Last week, Secretary of the US Department of the Treasury Steven Mnuchin said the US was “very focused” on examining cryptocurrencies, establishing a working group with all financial regulators to ensure compliance.
“In the United States, and people may not realize this, under our laws if you have a wallet to own bitcoins, that company has the same obligation as a bank to know your customer,” Mnuchin told The Economic Club.
“We have rules for money laundering, for all different types of things, we can track those activities. The rest of the world doesn’t have that. One of the things we will be working very closely with the G20 on is making sure that this doesn’t become the Swiss numbered bank accounts.”
In a speech delivered at a Yale roundtable event examining the future of finance and capital markets in March last year, Federal Reserve Board of Governors member Jerome Powell asserted that there were policy issues and technical challenges to be analyzed before any central bank considers adopting a digital currency.
Powell suggested digital currency would also be a target for global criminal activities, including money laundering. Central banks could face trade-offs between strengthening security and enabling illegal activity.
This week, Bank Indonesia warned that virtual currencies, including bitcoin, are no longer recognized as a legitimate form of payment in the southeast Asian nation and are forbidden for use in financial transactions.
In a recent statement posted on the bank’s website, Bank Indonesia advised all payment system operators – principals, switching operators, clearing operators, final settlement operators, issuers, acquirers, payment gateway operators, electronic wallet operators, money transfer operators and financial technology operators –
to cease selling, buying or trading in digital currencies, as it is conflicts with Bank Indonesia regulations.
Bank Indonesia said it must maintain financial system stability and consumer protections and that digital currencies have no official administrator, therefore ownership is “highly risky and loaded with speculations”.
At an event in Frankfurt this week, Germany’s Deutsche Bundesbank board member Joachim Wuermeling said “effective regulation” of cryptocurrencies could only be achieved through vast international cooperation.
During a speech delivered in December, Reserve Bank of Australia governor Philip Lowe said cryptocurrencies were “not very effective” as means of payment, suffering high transaction costs and excessive amounts of energy needed to mine them.
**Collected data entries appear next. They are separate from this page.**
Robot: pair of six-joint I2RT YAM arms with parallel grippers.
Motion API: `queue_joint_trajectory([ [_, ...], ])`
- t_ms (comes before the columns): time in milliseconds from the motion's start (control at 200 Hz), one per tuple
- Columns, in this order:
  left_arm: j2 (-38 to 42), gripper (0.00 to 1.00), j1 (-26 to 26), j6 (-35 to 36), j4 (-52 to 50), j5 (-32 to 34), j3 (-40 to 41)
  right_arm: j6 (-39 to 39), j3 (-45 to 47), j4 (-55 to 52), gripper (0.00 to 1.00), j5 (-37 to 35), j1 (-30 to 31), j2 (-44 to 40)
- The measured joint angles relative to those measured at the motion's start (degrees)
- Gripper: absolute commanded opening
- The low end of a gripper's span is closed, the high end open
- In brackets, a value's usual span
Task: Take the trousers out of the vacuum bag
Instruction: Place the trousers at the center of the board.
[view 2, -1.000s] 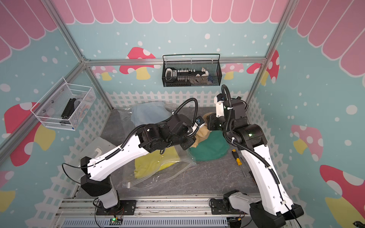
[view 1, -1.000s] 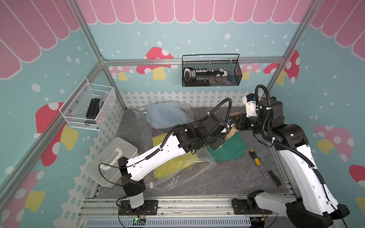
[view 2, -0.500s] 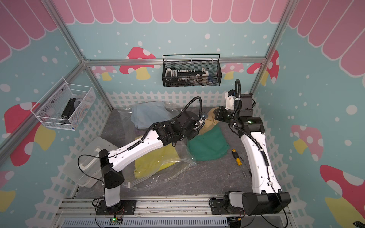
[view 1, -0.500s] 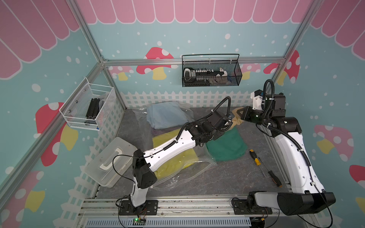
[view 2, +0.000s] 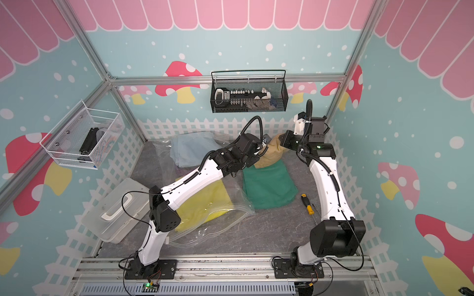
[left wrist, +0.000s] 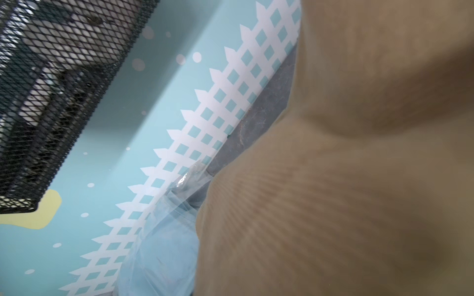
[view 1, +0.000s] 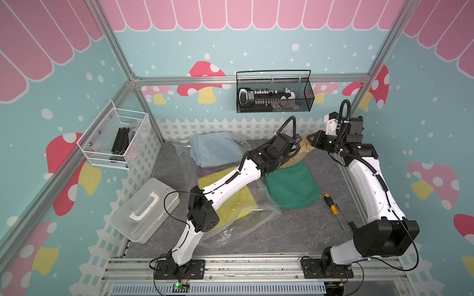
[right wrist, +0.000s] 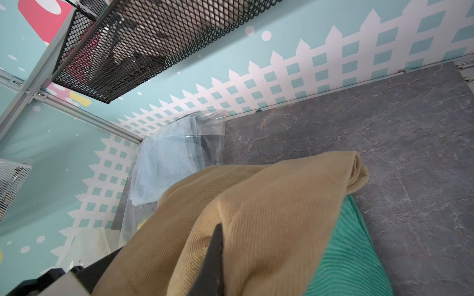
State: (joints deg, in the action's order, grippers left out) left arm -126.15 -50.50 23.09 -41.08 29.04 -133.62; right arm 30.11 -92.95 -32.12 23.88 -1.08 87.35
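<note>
Tan trousers [view 1: 304, 151], upper right of centre, are clamped tight by left gripper [view 1: 297, 141] and right gripper [view 1: 309, 139]. Soft, floppy stuff, probably best grabbed at a folded edge.

Foreground: tan trousers [right wrist: 269, 205] bunched, clamped in right claw [right wrist: 169, 253], one black finger [right wrist: 215, 256] showing against the cloth. Beneath them, green trousers [right wrist: 354, 261] on grey counter [right wrist: 384, 123]. Farther off, light blue trousers [right wrist: 166, 164] inside crinkled vacuum bag [right wrist: 213, 128] against fence-print wall [right wrist: 282, 38]; black mesh basket [right wrist: 154, 38] hangs on that wall.
</note>
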Motion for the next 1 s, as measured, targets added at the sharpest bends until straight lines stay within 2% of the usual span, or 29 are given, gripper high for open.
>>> queue_joint_trajectory([
  [180,-4.2,0.00,2.1,2.5,1.1,1.5,-5.3,0.4,-2.6,3.6,0.00,0.3,0.0,4.6],
  [370,-5.6,0.00,3.5,2.9,1.7,1.4,-5.0,0.4,-2.9,6.5,0.00,0.7,-0.1,8.1],
  [525,-5.5,0.00,3.6,2.0,3.5,0.9,-0.7,0.4,-0.6,8.3,0.00,1.3,-0.4,8.8],
  [725,-4.4,0.00,3.2,-0.9,4.3,-1.7,6.8,0.8,6.9,11.3,0.00,1.7,-1.4,8.0],
  [1001,0.1,0.00,0.5,-4.5,5.1,-2.7,14.4,0.8,15.8,13.3,0.00,1.4,-1.9,2.2],
])
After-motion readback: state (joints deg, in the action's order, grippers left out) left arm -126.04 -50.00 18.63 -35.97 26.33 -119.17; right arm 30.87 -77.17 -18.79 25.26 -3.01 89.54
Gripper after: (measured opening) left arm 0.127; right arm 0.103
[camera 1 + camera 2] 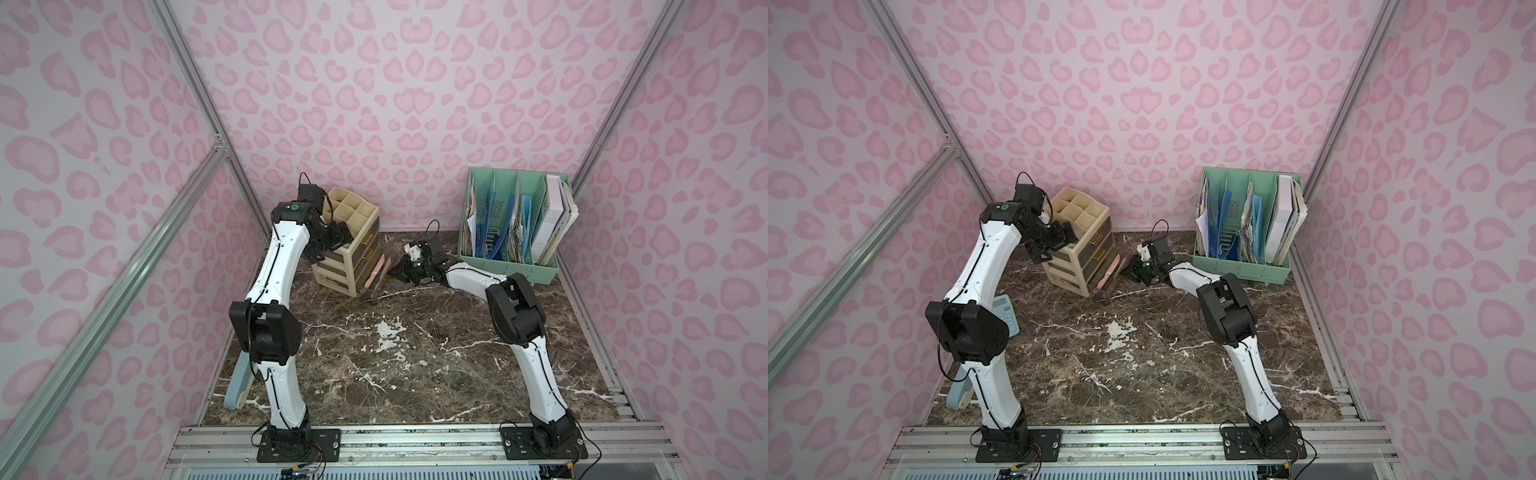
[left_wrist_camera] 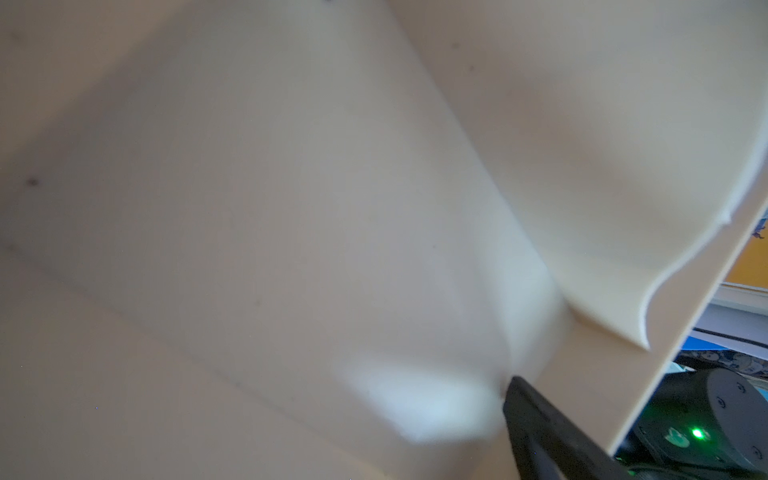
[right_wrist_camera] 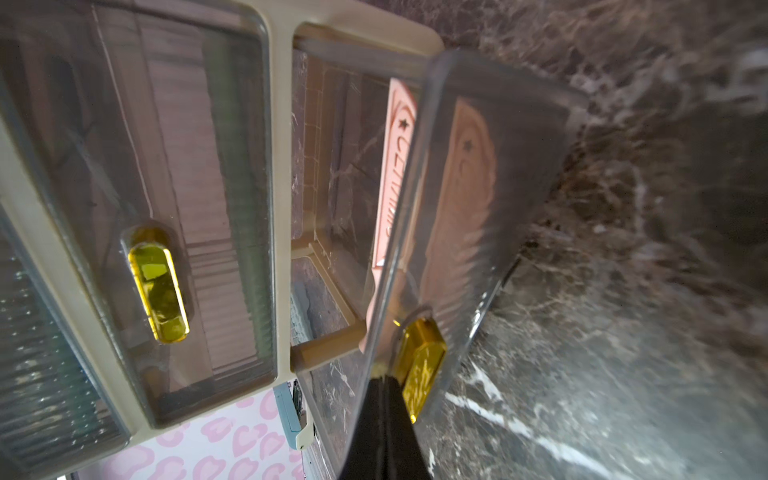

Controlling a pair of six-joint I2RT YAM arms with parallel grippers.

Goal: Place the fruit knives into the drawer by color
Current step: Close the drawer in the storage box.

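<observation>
A beige drawer unit [image 1: 345,249] [image 1: 1077,249] stands at the back left. Its bottom drawer [image 1: 371,292] [image 3: 507,137] is pulled out, and two salmon pink fruit knives [image 1: 381,269] [image 1: 1112,270] [image 3: 397,166] lie in it side by side. My right gripper [image 1: 392,274] [image 1: 1126,272] [image 3: 384,380] is shut, its tip against the drawer's clear front beside the gold handle [image 3: 419,361]. My left gripper [image 1: 329,245] [image 1: 1050,243] stands wide open at the unit's top left corner. One finger [image 2: 536,415] rests on beige plastic. A greenish strip [image 3: 237,166] shows blurred through the closed middle drawer.
A green file holder [image 1: 511,266] [image 1: 1241,272] full of papers stands at the back right. A blue-grey calculator [image 1: 1008,316] lies behind the left arm. A pale blue and cream object [image 1: 239,386] leans at the front left wall. The patterned walls close in on both sides.
</observation>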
He likened the rise of these currencies to a “speculative mania” phenomenon.
“When thought of purely as a payment instrument, it seems more likely to be attractive to those who want to make transactions in the black or illegal economy, rather than everyday transactions,” Lowe said.
The United Kingdom’s Financial Conduct Authority (FCA) warned consumers in November regarding contracts for differences (CFDs), including financial spread bets, with cryptocurrencies as the underlying investment.
“These products are extremely high-risk, speculative products,” the FCA said in its statement.
Over the years, the Reserve Bank of India has cautioned “users, holders and traders” of virtual currencies regarding the potential economic, financial, operational, legal and security related risks associated.
In September 2017, the Central Bank of the Russian Federation said cryptocurrencies were issued by anonymous entities. As a result of their anonymous nature, “citizens and legal entities may be involved in illegal activities, including legalization (laundering) of proceeds from crime and financing of terrorism.”